Attriti tra Conte e Di Maio. Giorno dopo giorno, i nodi vengono al pettine
Scambio di minacce a distanza. Cercando di affermare una leadership esclusiva che nel governo attuale non può avere nessuno: visto come è nato e perché
Ma insomma: comanda Conte, che è il presidente del Consiglio, o comanda Di Maio, che rappresenta il M5S e quindi detiene (più o meno) il pacchetto di maggioranza di questa stramba coalizione di governo?
Conte si comporta come se le decisioni finali spettassero a lui. E infatti, di fronte a chi mette in discussione la sua linea, lancia perentori altolà: «Qui bisogna fare squadra, chi non la pensa così è fuori dal governo». Di Maio non si fa pregare e replica a muso duro: «I toni “o si fa così o si va a casa” fanno del male al Paese, fanno del male al governo. In politica si ascolta la prima forza politica che è il M5S, perché se va a casa il M5S è difficile che possa esistere ancora una coalizione di governo».
“Si ascolta”, ovviamente, è la versione diplomatica di “si asseconda”. Il seguito, però, è del tutto logico soltanto a prima vista. Mentre lo diventa assai di meno se lo si osserva meglio e si approfondisce il concetto. La parte logica, e persino ovvia, è che l’eventuale defezione dei Cinquestelle farebbe crollare l’esecutivo come un castello di carte. Quella discutibile, o persino sballata, è credere che essere “la prima forza politica” della coalizione equivalga a poterla dirigere a bacchetta.
Ciò che è certo, invece, è che nella coalizione c’è ben poco di coeso. A conferma del fatto che questo imprevedibile sodalizio è nato fin dal primo momento in chiave anti Salvini, anziché in base a una visione omogenea dei problemi nazionali e delle relative soluzioni. Laddove quel poco di omogeneo è dato solo dalle pressioni UE a uniformarsi a certe direttrici economiche.

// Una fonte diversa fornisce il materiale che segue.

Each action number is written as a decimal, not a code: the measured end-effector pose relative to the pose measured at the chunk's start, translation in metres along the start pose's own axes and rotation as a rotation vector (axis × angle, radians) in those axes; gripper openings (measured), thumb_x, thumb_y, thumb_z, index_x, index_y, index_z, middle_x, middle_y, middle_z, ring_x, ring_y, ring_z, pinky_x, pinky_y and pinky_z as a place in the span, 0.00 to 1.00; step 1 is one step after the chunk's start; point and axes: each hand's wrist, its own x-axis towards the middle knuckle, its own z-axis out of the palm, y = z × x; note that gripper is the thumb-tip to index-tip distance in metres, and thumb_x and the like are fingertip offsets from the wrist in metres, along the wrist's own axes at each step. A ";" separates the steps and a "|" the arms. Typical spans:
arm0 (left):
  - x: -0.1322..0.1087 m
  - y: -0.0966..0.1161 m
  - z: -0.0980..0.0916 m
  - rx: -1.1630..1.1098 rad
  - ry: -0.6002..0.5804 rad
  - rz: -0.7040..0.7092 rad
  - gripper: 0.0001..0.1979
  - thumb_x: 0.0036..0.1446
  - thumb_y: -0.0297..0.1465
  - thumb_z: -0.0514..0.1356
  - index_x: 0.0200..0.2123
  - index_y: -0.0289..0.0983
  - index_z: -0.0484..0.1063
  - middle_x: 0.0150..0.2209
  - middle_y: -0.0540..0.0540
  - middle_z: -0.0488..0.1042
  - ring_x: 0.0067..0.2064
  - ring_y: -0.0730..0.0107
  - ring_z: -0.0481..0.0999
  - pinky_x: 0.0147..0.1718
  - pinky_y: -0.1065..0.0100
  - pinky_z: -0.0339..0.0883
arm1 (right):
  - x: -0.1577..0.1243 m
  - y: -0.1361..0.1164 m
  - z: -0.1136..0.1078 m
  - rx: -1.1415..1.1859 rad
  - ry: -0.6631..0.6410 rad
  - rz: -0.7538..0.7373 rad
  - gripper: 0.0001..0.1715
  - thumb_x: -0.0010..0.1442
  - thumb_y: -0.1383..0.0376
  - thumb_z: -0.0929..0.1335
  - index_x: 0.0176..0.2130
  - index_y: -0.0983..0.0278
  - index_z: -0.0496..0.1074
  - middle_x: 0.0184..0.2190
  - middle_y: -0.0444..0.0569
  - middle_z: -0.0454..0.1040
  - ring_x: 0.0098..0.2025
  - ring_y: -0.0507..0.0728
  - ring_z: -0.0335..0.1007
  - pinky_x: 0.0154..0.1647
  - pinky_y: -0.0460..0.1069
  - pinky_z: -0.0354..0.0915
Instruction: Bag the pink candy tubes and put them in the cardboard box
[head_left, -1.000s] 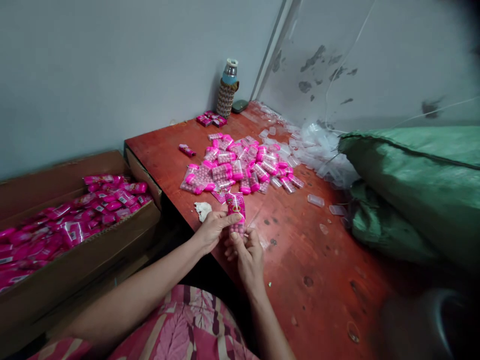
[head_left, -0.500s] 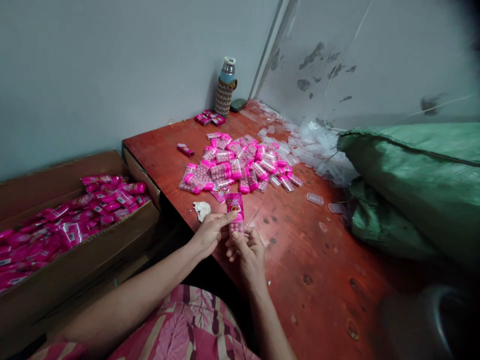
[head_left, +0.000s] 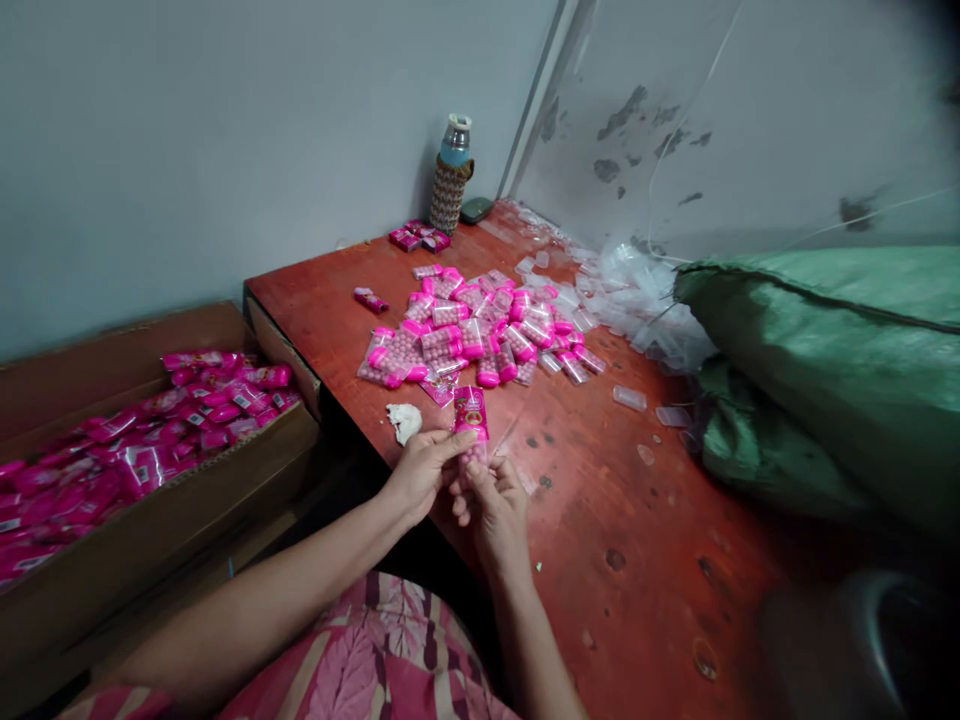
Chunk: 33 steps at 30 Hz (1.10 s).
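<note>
Between my two hands, over the table's near left edge, is a clear container of pink beads with a printed pink sleeve (head_left: 471, 408) at its far end. My left hand (head_left: 426, 468) pinches its left side near the sleeve. Fingers of my right hand (head_left: 498, 505) close round the lower, bead-filled part. Just beyond lies a flat pink wrapper (head_left: 441, 388). Behind it is a heap of clear bead containers with pink caps (head_left: 472, 320). White crumpled material (head_left: 406, 421) rests left of the container.
A cardboard box (head_left: 217, 490) of pink packs (head_left: 142, 440) stands left of the red table (head_left: 637, 620). Clear plastic pieces (head_left: 630, 285) and a green sack (head_left: 810, 390) are on the right. A covered flask (head_left: 450, 185) stands at the back beside pink packs (head_left: 420, 236).
The printed sleeve shows slightly more above my left thumb. My fingers have shifted a little on the container. The heap and the box look the same.
</note>
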 end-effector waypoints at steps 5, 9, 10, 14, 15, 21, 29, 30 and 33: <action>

ABC (ignorato) delle coalizioni di governo
La conseguenza è che un po’ tutti fanno finta di ignorare la cosa più ovvia: qualsiasi coalizione nasce come un ibrido e le diverse preferenze, perciò, vanno ricomposte in una sintesi. Che è giocoforza un compromesso. Ma questa sintesi, almeno sulle linee guida, dovrebbe essere fatta prima di mettersi insieme. E invece, nell’ansia di evitare le elezioni anticipate, ci si è preoccupati solo di occupare Palazzo Chigi. Della serie: meglio litigare stando al governo che dialogare pacificamente, e approfonditamente, restando all’opposizione.
E se questo è vero anche per Renzi (e con ogni probabilità, benché in modo più nascosto, per Zingaretti) nel caso di Conte e Di Maio l’ambiguità è stridente. Il primo, infatti, è una “creatura” dello stesso M5S, visto che prima di essere piazzato a Palazzo Chigi si occupava di altro. Il secondo, in quanto “capo politico” del MoVimento è responsabile di averlo scelto: e sarebbe quanto mai interessante che venisse chiarito su quali basi. Anche per capire come mai, adesso, si manifestino questi contrasti. E con questi toni.
Come al solito, insomma, quando si dice “coalizione” bisogna aggiungere mentalmente, ma a caratteri cubitali, alcuni aggettivi. Il primo è “temporanea”. Il secondo è “turbolenta”. Il terzo è “instabile”. Il quarto è “infida”. E si potrebbe continuare.
Il risultato, in pratica, è che si tira avanti alla meno peggio. Inseguendo piccoli aggiustamenti da spacciare per grandi vittorie.
Ma se per Di Maio la finalità propagandistica è palese, specialmente adesso che la credibilità dei Cinquestelle è alquanto scossa, ciò che non è chiaro per niente è quale sia lo scopo di Conte: agli occhi di chi vuole mostrarsi quanto mai affidabile? Non avendo un elettorato da inseguire, chi sono i suoi “grandi elettori”?